- _What you will do_: Please output the lines shown below exactly as they appear.

- _Supplied data_:
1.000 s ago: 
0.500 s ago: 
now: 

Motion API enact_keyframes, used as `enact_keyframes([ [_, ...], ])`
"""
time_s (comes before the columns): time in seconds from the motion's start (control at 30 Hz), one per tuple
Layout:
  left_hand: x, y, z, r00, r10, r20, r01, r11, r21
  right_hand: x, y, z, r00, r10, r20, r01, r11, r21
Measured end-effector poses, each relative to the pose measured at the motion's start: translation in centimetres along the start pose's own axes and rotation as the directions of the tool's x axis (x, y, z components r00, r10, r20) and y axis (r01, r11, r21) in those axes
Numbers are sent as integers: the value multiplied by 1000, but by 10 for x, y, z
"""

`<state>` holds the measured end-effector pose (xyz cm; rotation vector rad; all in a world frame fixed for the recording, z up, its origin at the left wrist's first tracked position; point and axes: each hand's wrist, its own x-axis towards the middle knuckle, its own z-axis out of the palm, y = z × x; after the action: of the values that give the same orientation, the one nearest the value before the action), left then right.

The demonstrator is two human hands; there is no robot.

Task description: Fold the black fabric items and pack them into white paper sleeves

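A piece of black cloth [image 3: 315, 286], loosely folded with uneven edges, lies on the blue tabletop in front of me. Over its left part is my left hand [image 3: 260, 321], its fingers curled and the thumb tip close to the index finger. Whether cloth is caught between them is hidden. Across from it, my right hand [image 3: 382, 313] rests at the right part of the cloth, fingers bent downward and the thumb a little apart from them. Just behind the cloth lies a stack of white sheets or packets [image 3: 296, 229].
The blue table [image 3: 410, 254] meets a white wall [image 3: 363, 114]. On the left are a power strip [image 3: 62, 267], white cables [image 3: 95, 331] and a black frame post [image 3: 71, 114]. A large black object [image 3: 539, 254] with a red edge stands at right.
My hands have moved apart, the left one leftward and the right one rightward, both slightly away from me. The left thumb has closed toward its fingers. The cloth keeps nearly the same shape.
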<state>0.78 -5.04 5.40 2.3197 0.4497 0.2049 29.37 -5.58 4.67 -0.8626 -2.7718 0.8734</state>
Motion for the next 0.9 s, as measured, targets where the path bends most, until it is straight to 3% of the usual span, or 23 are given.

- _Response to the exercise_:
1.000 s ago: 
0.500 s ago: 
now: 

Motion API enact_keyframes, used as `enact_keyframes([ [_, ...], ])`
"""
time_s (comes before the columns): time in seconds from the motion's start (control at 30 Hz), one per tuple
Layout:
  left_hand: x, y, z, r00, r10, r20, r01, r11, r21
  right_hand: x, y, z, r00, r10, r20, r01, r11, r21
Measured end-effector poses, each relative to the pose measured at the motion's start: translation in centimetres along the start pose's own axes and rotation as the directions of the tool's x axis (x, y, z components r00, r10, r20) and y axis (r01, r11, r21) in those axes
Numbers are sent as integers: the value multiplied by 1000, but by 10 for x, y, z
"""

`<state>` holds the measured end-effector pose (xyz cm; rotation vector rad; all in a world frame fixed for the recording, z up, its origin at the left wrist's first tracked position; point and axes: each hand's wrist, its own x-axis towards the middle knuckle, its own z-axis out of the palm, y = z × x; after the action: of the values that give the same orientation, the one nearest the value before the action), left then right.

The demonstrator is two human hands; there is no robot.

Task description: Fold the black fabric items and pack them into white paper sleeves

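A piece of black cloth [image 3: 315, 286], loosely folded with uneven edges, lies on the blue tabletop in front of me. Over its left part is my left hand [image 3: 260, 321], its fingers curled and the thumb tip close to the index finger. Whether cloth is caught between them is hidden. Across from it, my right hand [image 3: 382, 313] rests at the right part of the cloth, fingers bent downward and the thumb a little apart from them. Just behind the cloth lies a stack of white sheets or packets [image 3: 296, 229].
The blue table [image 3: 410, 254] meets a white wall [image 3: 363, 114]. On the left are a power strip [image 3: 62, 267], white cables [image 3: 95, 331] and a black frame post [image 3: 71, 114]. A large black object [image 3: 539, 254] with a red edge stands at right.
My hands have moved apart, the left one leftward and the right one rightward, both slightly away from me. The left thumb has closed toward its fingers. The cloth keeps nearly the same shape.
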<state>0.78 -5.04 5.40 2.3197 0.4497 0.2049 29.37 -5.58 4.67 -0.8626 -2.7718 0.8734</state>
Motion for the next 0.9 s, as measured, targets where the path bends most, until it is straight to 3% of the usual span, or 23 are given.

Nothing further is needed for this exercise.